If we bundle all the emissions producing sectors together as we have and come up with a plan it will show that it is feasible – even achieveable – to commit to a target of reducing our emissions of greenhouse gases  by 25% (on 2000 levels) by 2020. 


Conceivably, it could also be adjusted up to relatively and painlessly achieve a 50% overall reduction in emissions by 2050, getting each sector to cut its contributing emissions in half. Not impossible. It does require a commitment to action by Government and business. And it does necessitate having a clearly set out strategy.


Admitted this proposed approach is not costed, but a lot of the economic information is readily available from existing sources, including the Garnaut Review as Federal and State studies.
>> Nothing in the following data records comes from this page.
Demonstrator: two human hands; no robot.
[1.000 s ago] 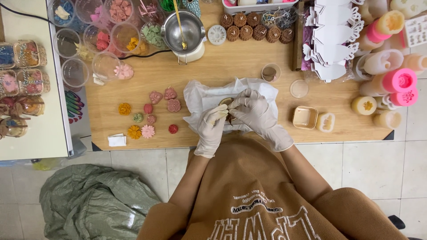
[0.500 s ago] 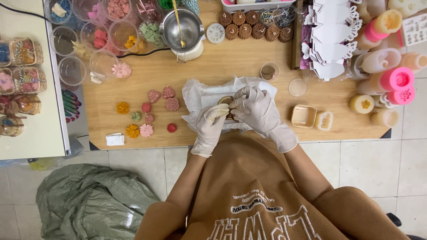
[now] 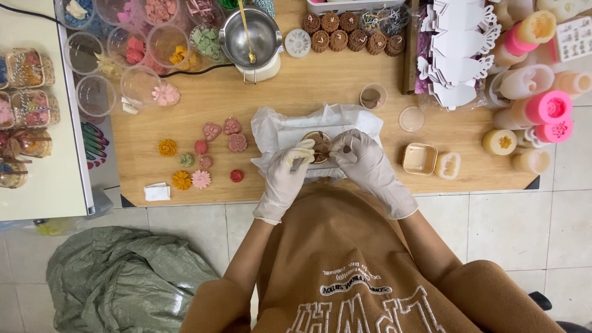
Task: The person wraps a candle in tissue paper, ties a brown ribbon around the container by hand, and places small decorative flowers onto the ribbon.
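While gloved hands (image 3: 327, 163) cover it, cup (image 3: 319, 147) blurs.

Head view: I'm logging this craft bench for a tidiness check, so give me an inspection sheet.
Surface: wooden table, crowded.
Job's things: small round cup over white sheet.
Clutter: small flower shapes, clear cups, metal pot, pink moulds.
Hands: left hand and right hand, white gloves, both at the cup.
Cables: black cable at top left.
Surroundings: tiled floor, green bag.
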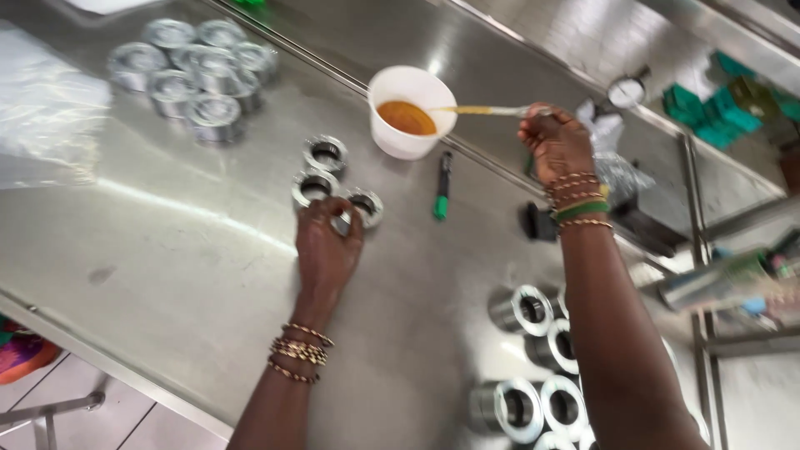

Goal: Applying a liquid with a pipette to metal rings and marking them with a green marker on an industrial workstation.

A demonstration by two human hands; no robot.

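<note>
Three rings (331,182) on the table (167,250), cup (410,111) behind them, marker (442,185) to their right, cylinders (533,367) at near right, more cylinders (196,71) far left

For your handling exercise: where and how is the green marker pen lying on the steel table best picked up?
Pinch the green marker pen across its slim barrel near the middle, coming from straight above. It lies flat on the steel table with bare metal on both long sides, while the white cup stands close beyond its far end.
</note>
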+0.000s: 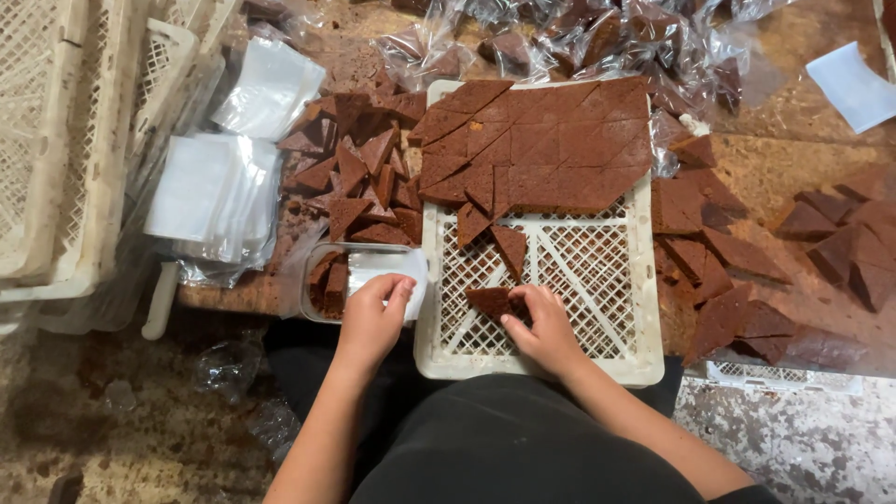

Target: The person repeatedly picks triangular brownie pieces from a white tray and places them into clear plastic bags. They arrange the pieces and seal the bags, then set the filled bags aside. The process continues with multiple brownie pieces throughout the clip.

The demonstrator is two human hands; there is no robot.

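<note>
My left hand grips the open mouth of a clear plastic bag that holds brown triangular cake pieces. My right hand rests on the white lattice tray with its fingers closed on one brown triangular cake piece. Two more loose triangles lie on the tray's bare lattice. The far half of the tray carries a slab of brown cake cut into triangles.
A heap of cut triangles lies left of the tray, more triangles to its right. Stacks of empty clear bags sit at the left beside white crates. Filled bags crowd the far edge.
</note>
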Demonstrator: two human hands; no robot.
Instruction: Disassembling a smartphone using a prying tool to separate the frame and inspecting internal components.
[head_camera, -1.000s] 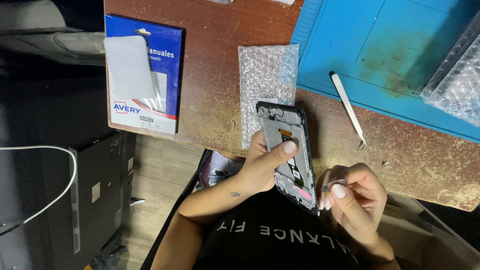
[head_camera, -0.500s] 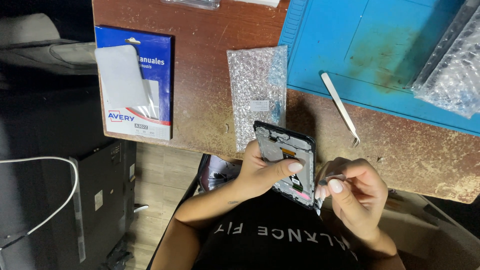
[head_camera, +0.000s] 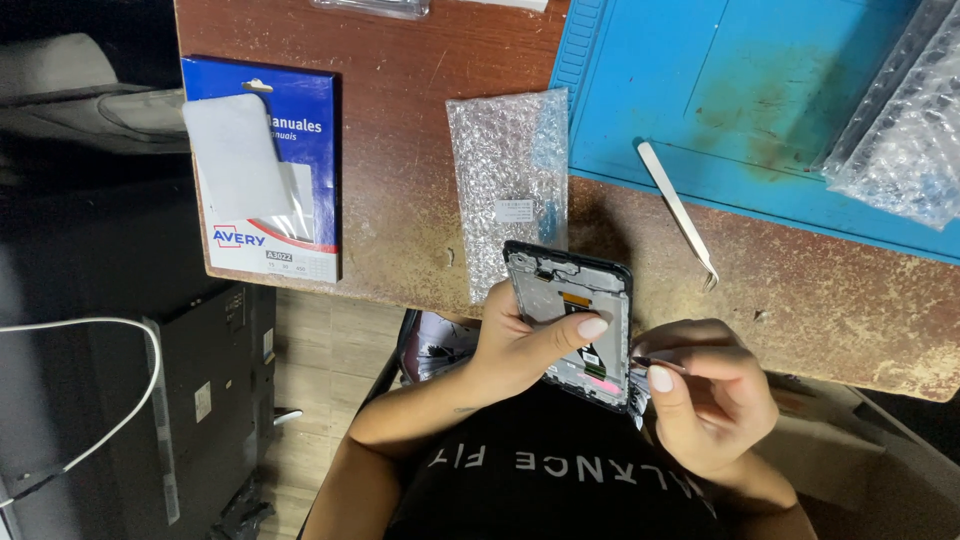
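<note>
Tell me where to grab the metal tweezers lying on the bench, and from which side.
Take the tweezers at the broad end resting on the blue mat, pinching across the two flat arms from above. They lie flat and slanted, with the fine bent tips on the bare wood nearest the right hand, so probably avoid that end. Both hands are busy with the phone frame.

Light: bright on desk (head_camera: 420, 190), overhead | Left side: deep shadow | Glare: bubble wrap (head_camera: 505, 180) | Focus: sharp
</note>
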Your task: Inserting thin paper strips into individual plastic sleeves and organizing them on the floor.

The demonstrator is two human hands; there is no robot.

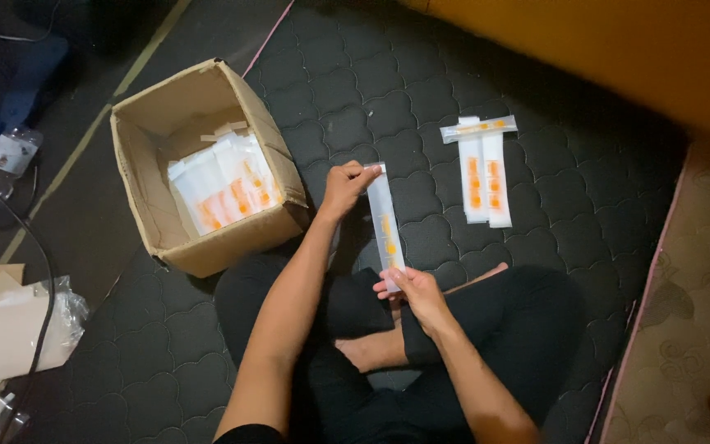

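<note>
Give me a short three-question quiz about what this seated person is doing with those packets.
1. True or false: both hands hold one long clear plastic packet with orange print.
2. Where do most packets lie? A) open brown cardboard box B) on the person's lap
3. How many packets lie on the dark quilted mat beyond the hands?

Key:
1. True: left hand pinches the top end, right hand the bottom.
2. A
3. Three: two side by side, one across their top.
</note>
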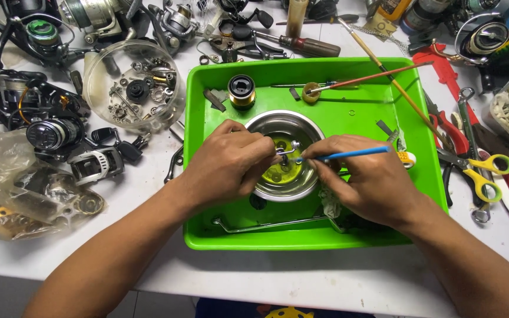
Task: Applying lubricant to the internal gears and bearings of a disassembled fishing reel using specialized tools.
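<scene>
- The left hand (228, 162) pinched a small silvery metal part (288, 150) between closed fingertips, over the round stainless-steel bowl (266, 123).
- The right hand (366, 179) gripped a thin blue-handled brush (349, 154), its tip touching that part.
- The bowl, with yellowish liquid inside, sat in the bright green plastic tray (407, 118) on the white table (325, 277).
- Yellow-handled scissors (484, 174) lay right of the tray.
</scene>
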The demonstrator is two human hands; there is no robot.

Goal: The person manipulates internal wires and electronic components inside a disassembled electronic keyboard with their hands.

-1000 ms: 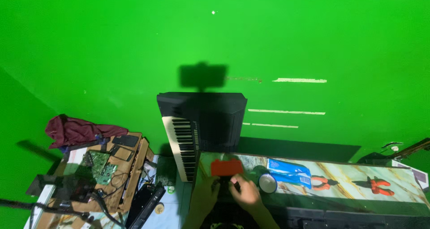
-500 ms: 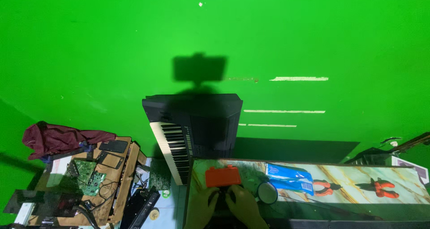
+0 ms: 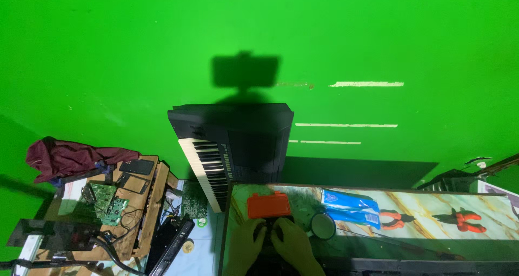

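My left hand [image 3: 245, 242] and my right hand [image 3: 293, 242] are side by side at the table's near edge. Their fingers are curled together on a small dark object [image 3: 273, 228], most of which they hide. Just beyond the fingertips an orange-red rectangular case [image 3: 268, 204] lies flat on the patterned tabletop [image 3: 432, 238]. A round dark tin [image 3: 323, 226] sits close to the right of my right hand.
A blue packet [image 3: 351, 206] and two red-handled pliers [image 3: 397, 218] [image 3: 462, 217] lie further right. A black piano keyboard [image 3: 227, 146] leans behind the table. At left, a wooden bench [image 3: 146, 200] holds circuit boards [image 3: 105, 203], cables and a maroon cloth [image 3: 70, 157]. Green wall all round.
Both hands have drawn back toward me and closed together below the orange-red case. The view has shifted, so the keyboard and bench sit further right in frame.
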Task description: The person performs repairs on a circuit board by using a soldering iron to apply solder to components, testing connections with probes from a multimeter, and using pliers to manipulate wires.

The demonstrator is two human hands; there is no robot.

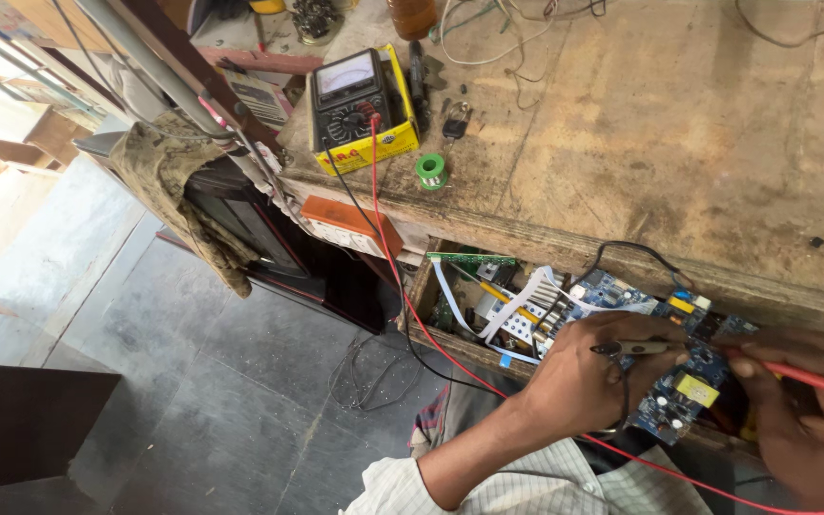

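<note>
Left hand (579,381): closed round the black probe (636,348), tip laid across the blue board (684,372).
Right hand (808,420): pinched shut on the red probe (798,375), tip down at the board's right part.
Board: propped at the open drawer (431,319) under the surface (679,143), held between both hands, not clamped.
Meter (360,105): sat up on the surface in its yellow case, well apart from the hands, dial angled away.
Slip risk: tips close among crowded parts; could have bridged two points with one small wobble.
Lead risk: red lead (383,229) hung slack off the edge; a snag might have tugged the meter toward the drop.
Reading risk: eyes down on the board, needle possibly missed.
Solder reel (430,171): near the edge, could have rolled.
</note>
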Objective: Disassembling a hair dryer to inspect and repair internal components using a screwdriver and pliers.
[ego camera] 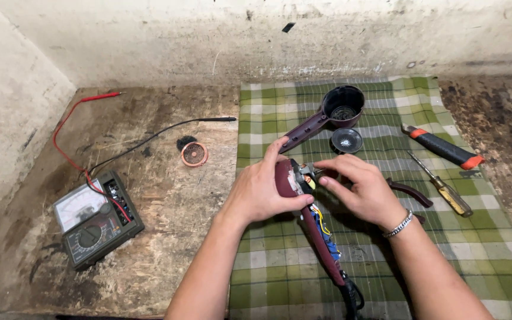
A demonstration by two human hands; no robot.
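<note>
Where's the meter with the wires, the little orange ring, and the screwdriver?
meter (93,220), head view, on its dark dial face.
orange ring (195,154), head view, on the mesh middle of the ring.
screwdriver (453,198), head view, on its yellow handle.

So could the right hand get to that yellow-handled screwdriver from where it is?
Probably yes. The right hand is busy at the opened hair dryer half, but the yellow-handled screwdriver lies uncovered on the checked cloth just to its right, with only the pliers between.
</note>
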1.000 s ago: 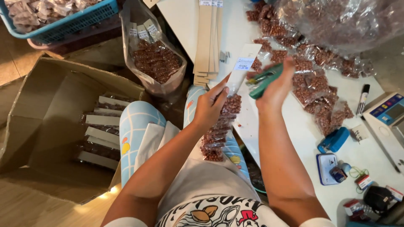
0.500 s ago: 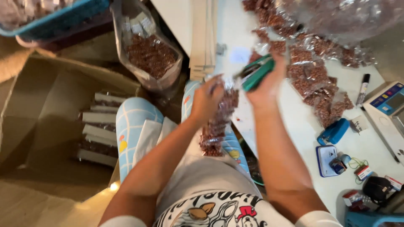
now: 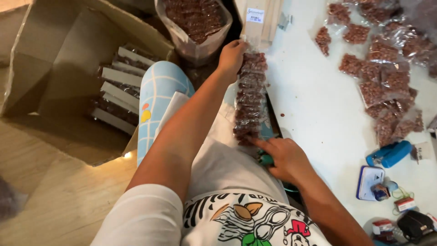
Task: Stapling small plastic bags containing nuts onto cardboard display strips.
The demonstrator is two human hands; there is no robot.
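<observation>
My left hand (image 3: 232,57) grips the top of a long strip of small clear packets of brown nuts (image 3: 249,95), just below its white header card (image 3: 255,16). The strip hangs stretched over my lap beside the white table (image 3: 314,114). Lower down, my right hand (image 3: 284,157) rests on my lap. Its index finger touches the strip's bottom packet, and its other fingers curl around a green stapler (image 3: 266,159) that is mostly hidden under the hand.
A cardboard box (image 3: 54,68) on the floor at left holds several finished strips (image 3: 116,86). A plastic bag of loose nuts (image 3: 195,20) stands behind my knee. The table carries several filled packets (image 3: 382,77), a blue stapler (image 3: 389,155) and small items at the right edge.
My right hand came down from the table edge with the green stapler to the strip's lower end. My left hand moved up and pulled the strip straight.
</observation>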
We need to be reminded of the now famous words of Nicholas Stern in his 2006 UK Review:

“Using the results from formal economic models, the Review estimates that if we don’t act, the overall costs and risks of climate change will be equivalent to losing at least 5% of global GDP each year, now and forever. If a wider range of risks and impacts is taken into account, the estimates of damage could rise to 20% of GDP or more. In contrast, the costs of action — reducing greenhouse gas emissions to avoid the worst impacts of climate change — can be limited to around 1% of global GDP each year’.


So action in a concerted, coordinated fashion – to analyse and produce emissions reductions sector by sector – is proposed as the way Australia must move forward. This is an opportunity for true leadership from all Governments, political parties and business/industry groups. Otherwise Australia will be seen as a laggard and not a leader when it comes to climate change action.  




One Response to “Choice to Educate on Emissions & Energy”

  1. Good constructive ideas Ken. (Except that you mean that each of the 5 sectors has to contribute 5 percentage points of TOTAL NATIONAL emissions, not just of the emissions of its own sector. If each sector cuts its own emissions by 5%, that’s still just 5% of the national total.)

    Surely if we – countries in general – are going to make a serious effort to arrest the human-induced component of global warming, then countries aspiring to lead the process must put on the table imaginative ways to ensure the dissemination of technology and inspire the general population to modify their behaviour in ways that they can accept as doing smarter rather than just doing without.

    There’s a limit to how far you can push social engineering though. Stopping road construction in Brisbane (for example) with the exhortation “let them ride bikes” will merely result in defeat of the responsible politicians.

    As I said to you in Toowong Village a couple of days ago, I think there’s a whiff of insincerity in the exhortation by governments to consumers to pay extra to their utilities for green power. Those who don’t elect to pay more for green power are effectively “rolling-off” their part of the responsibility for global warming onto those who do. If governments really believed the message, and wanted us to use more green power, they’d *mandate* faster take-up of it so EVERYONE shouldered part of the burden. As a taxpayer, I can’t opt out of paying my share of (say) Defence expenditure, or of expenditure on transfer payments for unemployment, welfare or study, so why should a similar, long-term community-wide benefit like green power be any different?